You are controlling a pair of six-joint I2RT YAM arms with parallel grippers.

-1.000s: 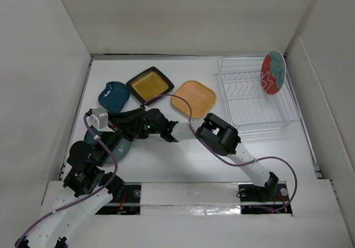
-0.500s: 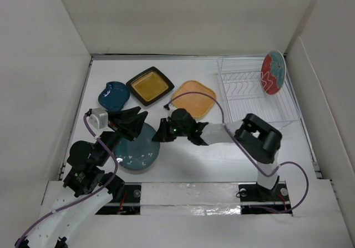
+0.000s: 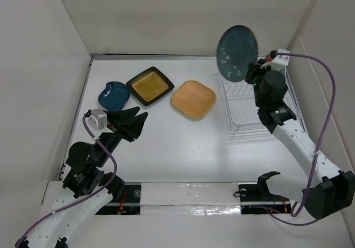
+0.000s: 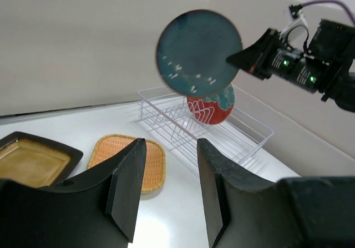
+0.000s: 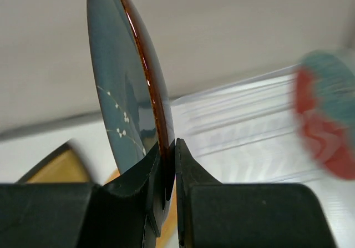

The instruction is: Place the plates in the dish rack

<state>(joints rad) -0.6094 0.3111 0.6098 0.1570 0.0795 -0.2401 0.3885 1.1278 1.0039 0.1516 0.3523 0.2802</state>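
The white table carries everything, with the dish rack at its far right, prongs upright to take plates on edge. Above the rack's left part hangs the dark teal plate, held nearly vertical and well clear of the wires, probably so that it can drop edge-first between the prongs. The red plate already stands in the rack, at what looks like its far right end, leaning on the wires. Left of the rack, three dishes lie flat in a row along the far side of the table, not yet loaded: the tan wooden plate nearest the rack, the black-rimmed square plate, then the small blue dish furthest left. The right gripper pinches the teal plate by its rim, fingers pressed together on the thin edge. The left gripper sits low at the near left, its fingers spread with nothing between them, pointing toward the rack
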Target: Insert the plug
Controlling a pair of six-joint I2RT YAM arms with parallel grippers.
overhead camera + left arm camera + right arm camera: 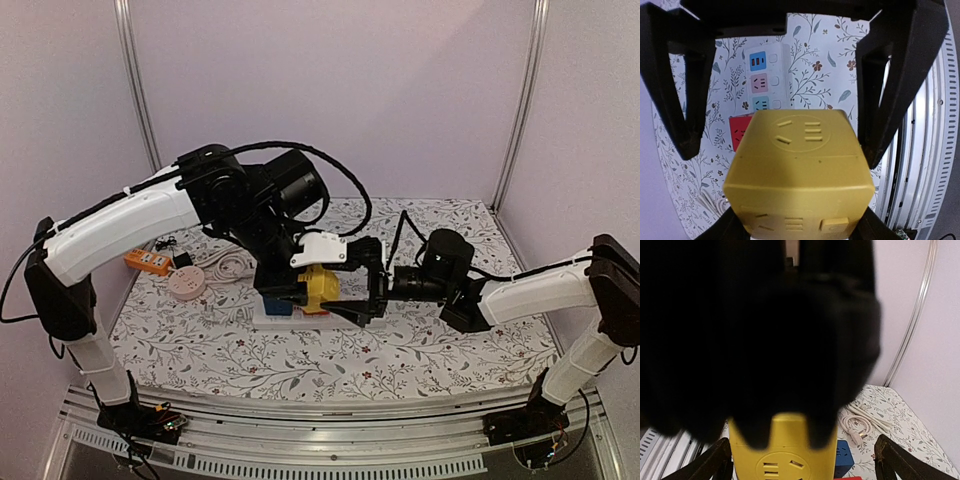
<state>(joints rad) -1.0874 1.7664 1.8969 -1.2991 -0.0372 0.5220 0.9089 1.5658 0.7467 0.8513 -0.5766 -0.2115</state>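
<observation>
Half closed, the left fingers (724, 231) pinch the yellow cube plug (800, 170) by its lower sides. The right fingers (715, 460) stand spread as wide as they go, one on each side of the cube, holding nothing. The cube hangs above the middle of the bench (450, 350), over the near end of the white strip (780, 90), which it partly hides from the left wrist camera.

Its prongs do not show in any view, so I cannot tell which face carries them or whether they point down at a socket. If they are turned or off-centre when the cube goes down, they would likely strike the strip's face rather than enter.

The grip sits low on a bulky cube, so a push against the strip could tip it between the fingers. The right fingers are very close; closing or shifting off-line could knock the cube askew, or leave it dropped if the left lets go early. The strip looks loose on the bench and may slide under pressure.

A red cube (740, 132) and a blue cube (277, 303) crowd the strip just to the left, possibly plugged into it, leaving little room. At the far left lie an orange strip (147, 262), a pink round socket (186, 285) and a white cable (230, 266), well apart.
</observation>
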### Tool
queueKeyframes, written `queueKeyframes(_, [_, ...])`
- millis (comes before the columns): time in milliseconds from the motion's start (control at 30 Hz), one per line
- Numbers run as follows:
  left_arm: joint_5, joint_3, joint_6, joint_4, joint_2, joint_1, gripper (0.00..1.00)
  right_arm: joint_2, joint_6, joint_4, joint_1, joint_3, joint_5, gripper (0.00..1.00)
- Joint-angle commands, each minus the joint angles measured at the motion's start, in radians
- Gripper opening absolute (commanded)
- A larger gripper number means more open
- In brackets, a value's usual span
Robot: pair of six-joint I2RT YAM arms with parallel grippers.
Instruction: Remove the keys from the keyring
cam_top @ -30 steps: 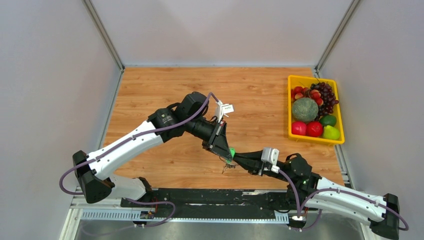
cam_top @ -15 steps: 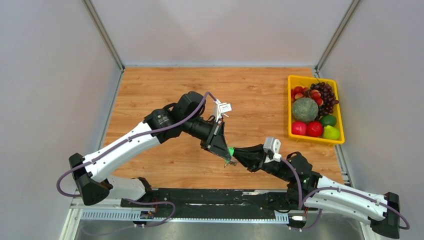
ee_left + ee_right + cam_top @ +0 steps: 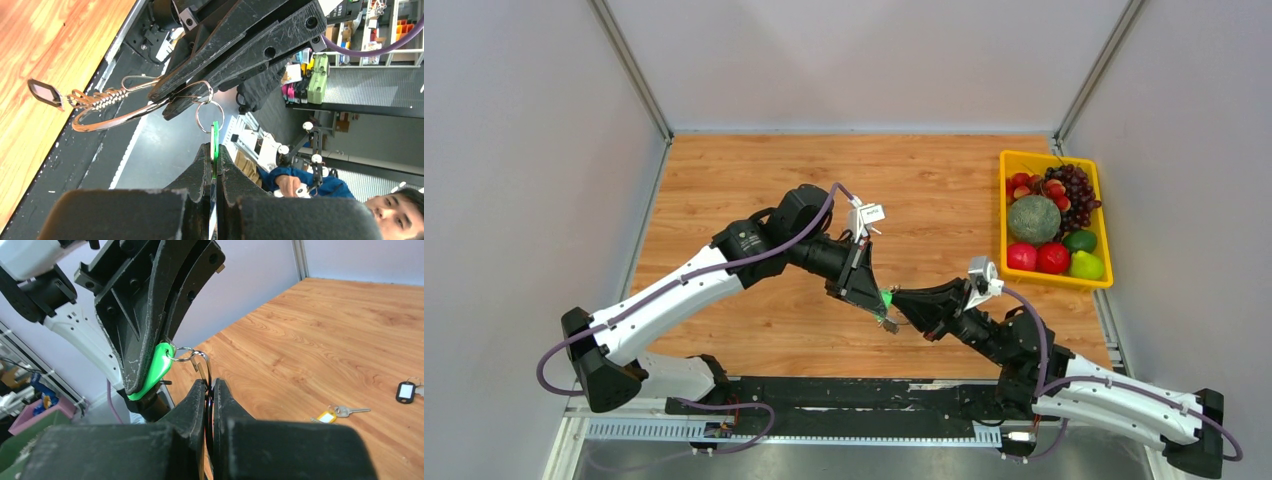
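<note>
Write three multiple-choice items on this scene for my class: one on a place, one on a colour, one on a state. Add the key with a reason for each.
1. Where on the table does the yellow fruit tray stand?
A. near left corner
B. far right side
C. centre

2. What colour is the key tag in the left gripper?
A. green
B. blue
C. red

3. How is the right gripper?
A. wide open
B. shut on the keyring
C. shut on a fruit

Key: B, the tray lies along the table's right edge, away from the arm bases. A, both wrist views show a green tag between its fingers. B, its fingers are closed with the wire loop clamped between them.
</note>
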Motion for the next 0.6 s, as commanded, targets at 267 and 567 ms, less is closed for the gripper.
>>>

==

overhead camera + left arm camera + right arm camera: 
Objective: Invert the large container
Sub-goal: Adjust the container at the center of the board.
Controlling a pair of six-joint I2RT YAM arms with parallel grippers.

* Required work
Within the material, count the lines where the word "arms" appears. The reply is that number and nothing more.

* Your solution
4